Task details: Once the images are set aside, output the listing exactly as it stands.

Data excerpt:
════

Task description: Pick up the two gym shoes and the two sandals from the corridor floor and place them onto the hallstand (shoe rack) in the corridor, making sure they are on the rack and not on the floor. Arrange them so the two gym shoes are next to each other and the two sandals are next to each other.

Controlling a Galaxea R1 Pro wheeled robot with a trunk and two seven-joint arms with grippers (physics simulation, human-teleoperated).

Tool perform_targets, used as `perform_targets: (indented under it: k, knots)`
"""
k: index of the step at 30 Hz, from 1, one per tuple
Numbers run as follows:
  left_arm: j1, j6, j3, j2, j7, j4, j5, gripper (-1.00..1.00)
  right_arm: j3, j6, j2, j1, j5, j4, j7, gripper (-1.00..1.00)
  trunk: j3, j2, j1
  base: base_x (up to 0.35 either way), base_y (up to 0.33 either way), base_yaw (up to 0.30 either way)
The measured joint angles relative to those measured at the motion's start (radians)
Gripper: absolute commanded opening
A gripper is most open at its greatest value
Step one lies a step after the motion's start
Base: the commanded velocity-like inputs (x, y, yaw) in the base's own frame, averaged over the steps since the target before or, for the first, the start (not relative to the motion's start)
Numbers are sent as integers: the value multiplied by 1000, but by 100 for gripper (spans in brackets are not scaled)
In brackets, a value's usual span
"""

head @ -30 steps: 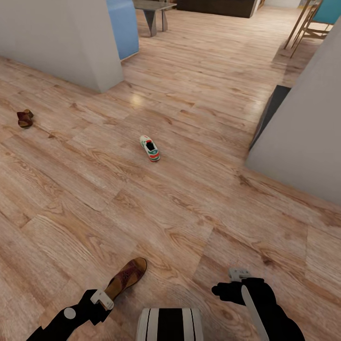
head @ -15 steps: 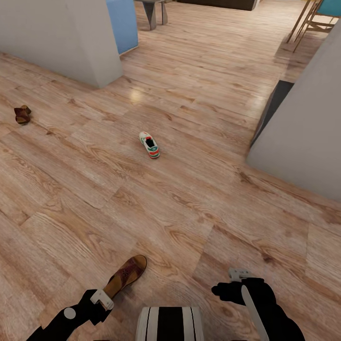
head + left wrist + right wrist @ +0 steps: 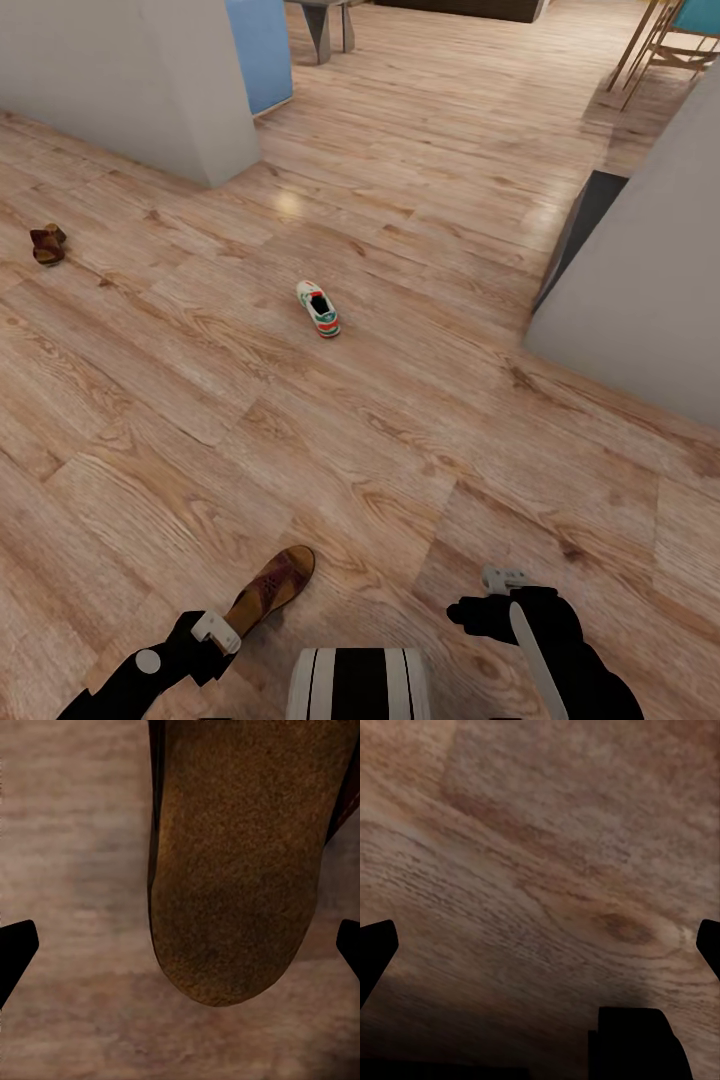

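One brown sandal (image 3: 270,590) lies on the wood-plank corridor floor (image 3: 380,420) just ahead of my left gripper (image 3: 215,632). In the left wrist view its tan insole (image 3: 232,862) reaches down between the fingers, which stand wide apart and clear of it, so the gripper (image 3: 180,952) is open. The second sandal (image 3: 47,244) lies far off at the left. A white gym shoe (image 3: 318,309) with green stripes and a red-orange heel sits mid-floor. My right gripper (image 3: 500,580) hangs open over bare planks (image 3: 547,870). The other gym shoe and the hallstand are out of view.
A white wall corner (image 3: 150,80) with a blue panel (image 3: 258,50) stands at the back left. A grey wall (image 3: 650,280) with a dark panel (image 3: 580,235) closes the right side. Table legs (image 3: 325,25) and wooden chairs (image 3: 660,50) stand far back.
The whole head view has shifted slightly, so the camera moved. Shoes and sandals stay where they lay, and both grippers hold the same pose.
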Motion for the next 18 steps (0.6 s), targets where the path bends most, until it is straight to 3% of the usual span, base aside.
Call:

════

Response to the task:
Task description: Pick up the two gym shoes and the two sandals from the corridor floor and place them onto the hallstand (shoe rack) in the corridor, making sure they are on the rack and not on the floor. Arrange them so the two gym shoes are next to each other and the two sandals are next to each other.

Controlling a Galaxea R1 Pro wheeled robot with a trunk and two seven-joint arms with grippers (physics simulation, human-teleoperated).

Tool perform_targets, used as `perform_targets: (indented under it: k, knots)`
"""
k: index of the step at 30 Hz, from 1, one per tuple
Numbers run as follows:
  left_arm: j1, j6, j3, j2, j7, j4, j5, gripper (-1.00..1.00)
  right_arm: j3, j6, j2, j1, j5, j4, j7, gripper (-1.00..1.00)
  trunk: j3, j2, j1
  base: base_x (up to 0.35 either way), base_y (up to 0.33 either way), base_yaw (up to 0.30 either way)
The measured joint angles relative to those measured at the motion's start (radians)
Gripper: absolute commanded opening
A gripper is most open at its greatest value
Step one lies a step after the motion's start
Base: the commanded velocity-like inputs (x, y, yaw) in the base's own frame, averaged over the steps since the target before or, for the first, the start (not relative to the motion's start)
Numbers are sent as integers: the value multiplied by 1000, but by 100 for gripper (spans in brackets are not scaled)
In brackets, a value's usual span
"""

head @ -30 steps: 
head @ -15 steps: 
head + left wrist + right wrist @ +0 steps: 

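One brown sandal (image 3: 270,590) lies on the wood-plank corridor floor (image 3: 380,420) just ahead of my left gripper (image 3: 215,632). In the left wrist view its tan insole (image 3: 232,862) reaches down between the fingers, which stand wide apart and clear of it, so the gripper (image 3: 180,952) is open. The second sandal (image 3: 47,244) lies far off at the left. A white gym shoe (image 3: 318,309) with green stripes and a red-orange heel sits mid-floor. My right gripper (image 3: 500,580) hangs open over bare planks (image 3: 547,870). The other gym shoe and the hallstand are out of view.
A white wall corner (image 3: 150,80) with a blue panel (image 3: 258,50) stands at the back left. A grey wall (image 3: 650,280) with a dark panel (image 3: 580,235) closes the right side. Table legs (image 3: 325,25) and wooden chairs (image 3: 660,50) stand far back.
The whole head view has shifted slightly, so the camera moved. Shoes and sandals stay where they lay, and both grippers hold the same pose.
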Motion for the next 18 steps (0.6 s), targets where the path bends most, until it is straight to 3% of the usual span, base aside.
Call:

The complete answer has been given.